HOW TO COMPLETE THIS TASK
Return each line of the listing that has the word "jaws" in it.

___

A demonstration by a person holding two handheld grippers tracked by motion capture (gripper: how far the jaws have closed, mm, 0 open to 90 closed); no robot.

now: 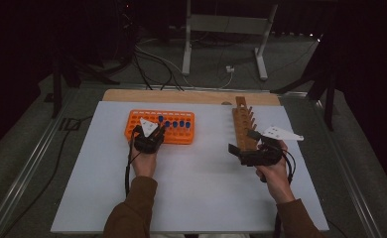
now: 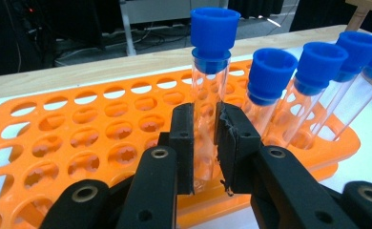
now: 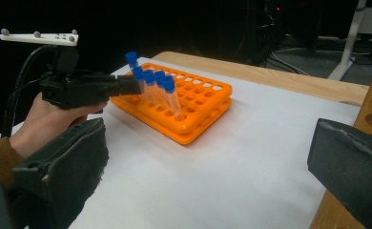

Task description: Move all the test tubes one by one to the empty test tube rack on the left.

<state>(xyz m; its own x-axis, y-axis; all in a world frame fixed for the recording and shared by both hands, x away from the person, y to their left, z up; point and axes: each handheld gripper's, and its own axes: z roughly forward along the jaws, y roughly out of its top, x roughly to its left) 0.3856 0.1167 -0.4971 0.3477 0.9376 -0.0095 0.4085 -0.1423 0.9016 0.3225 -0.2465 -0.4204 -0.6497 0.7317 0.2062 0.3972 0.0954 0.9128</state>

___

REPLY
A demonstration by a person holding two handheld grippers tracked by motion capture (gripper: how far the jaws have closed, mm, 0 open to 90 closed); no robot.
<state>(xyz m; its own x-axis, y-axis; all in a world frame fixed for the recording and shared by both hands, x away from the person, y to their left, z up; point and axes: each handheld gripper's, and its own axes: z roughly forward along the jaws, y roughly out of its top, x roughly to its left) 0.3856 0.1167 -0.4971 0.3477 0.9376 -0.0095 0.4085 -0.1423 0.9016 0.3225 -0.2465 -0.4204 -0.6497 0.7317 0.2062 0.3972 0.0954 0.9128</state>

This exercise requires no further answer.